Problem -> Taking the listing below, restate word for word each line from the line with "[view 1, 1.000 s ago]" to the line with "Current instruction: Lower", ends included, and stop there.

Given data ->
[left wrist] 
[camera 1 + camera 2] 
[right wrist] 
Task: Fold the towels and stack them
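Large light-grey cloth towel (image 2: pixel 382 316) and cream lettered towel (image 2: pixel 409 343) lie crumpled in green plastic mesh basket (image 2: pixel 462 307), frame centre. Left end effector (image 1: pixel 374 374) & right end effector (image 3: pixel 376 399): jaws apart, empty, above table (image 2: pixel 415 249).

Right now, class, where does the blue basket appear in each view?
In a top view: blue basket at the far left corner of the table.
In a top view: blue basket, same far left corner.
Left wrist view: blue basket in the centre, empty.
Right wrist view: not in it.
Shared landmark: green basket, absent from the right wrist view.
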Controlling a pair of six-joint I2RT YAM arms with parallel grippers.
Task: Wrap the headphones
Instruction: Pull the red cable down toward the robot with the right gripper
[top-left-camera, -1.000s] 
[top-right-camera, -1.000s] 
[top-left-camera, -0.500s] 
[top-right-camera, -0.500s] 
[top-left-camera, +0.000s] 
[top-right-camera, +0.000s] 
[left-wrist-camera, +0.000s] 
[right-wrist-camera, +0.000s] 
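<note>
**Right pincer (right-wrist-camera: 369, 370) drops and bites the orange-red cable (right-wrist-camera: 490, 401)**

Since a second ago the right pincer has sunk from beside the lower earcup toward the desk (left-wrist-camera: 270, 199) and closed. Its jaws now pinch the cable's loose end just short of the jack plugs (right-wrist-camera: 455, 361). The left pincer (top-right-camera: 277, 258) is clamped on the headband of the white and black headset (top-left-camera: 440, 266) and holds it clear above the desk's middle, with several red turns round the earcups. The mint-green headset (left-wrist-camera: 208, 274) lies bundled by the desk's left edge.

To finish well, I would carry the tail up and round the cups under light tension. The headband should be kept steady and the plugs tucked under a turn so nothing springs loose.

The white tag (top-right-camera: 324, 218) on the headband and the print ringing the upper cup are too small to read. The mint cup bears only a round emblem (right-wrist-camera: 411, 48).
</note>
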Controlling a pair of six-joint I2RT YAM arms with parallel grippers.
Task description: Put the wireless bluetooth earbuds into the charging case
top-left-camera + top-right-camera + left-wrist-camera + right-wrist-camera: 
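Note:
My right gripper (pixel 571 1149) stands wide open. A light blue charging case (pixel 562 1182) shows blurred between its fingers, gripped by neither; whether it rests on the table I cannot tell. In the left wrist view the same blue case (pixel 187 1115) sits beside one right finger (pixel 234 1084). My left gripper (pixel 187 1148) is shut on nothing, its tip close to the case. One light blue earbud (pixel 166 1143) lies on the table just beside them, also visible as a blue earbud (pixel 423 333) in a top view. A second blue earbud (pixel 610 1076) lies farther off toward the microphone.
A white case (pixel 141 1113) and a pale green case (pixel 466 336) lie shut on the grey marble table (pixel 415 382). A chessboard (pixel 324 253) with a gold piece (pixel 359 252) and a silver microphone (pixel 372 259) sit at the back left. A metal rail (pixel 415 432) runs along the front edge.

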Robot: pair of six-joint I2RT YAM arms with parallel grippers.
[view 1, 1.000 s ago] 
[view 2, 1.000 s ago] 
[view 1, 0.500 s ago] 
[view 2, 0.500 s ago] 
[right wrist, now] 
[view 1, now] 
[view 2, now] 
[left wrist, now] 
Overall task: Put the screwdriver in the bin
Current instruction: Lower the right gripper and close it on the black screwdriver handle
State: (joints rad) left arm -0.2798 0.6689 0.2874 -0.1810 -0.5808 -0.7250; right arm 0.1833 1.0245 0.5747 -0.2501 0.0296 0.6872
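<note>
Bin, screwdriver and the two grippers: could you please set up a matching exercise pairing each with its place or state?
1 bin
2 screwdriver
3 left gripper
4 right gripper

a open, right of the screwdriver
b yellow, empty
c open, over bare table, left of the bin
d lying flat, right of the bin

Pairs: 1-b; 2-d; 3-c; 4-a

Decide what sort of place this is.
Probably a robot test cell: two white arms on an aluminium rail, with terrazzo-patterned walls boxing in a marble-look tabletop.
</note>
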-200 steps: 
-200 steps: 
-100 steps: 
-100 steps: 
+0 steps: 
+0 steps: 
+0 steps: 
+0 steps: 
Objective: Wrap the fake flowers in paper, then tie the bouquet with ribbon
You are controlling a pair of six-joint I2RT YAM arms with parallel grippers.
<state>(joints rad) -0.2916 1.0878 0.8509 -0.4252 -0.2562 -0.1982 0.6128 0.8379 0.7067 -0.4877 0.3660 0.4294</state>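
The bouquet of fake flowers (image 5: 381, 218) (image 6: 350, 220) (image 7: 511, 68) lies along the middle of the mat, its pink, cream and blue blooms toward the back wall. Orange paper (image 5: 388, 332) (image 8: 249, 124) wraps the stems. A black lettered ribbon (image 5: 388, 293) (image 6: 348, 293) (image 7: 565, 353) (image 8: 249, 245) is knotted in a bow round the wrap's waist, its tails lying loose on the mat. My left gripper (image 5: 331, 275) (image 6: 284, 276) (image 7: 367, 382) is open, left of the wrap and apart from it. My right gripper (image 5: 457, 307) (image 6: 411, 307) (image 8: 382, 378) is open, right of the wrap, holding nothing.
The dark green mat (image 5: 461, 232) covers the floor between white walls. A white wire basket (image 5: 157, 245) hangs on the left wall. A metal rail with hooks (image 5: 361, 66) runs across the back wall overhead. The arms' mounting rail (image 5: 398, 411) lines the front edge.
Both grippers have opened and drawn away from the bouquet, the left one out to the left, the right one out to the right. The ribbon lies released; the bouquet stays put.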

Response area ->
[view 1, 1.000 s ago] 
[view 2, 1.000 s ago] 
[view 1, 0.500 s ago] 
[view 2, 0.500 s ago] 
[right wrist, now] 
[view 1, now] 
[view 2, now] 
[left wrist, now] 
Overall task: Put the screwdriver in the bin
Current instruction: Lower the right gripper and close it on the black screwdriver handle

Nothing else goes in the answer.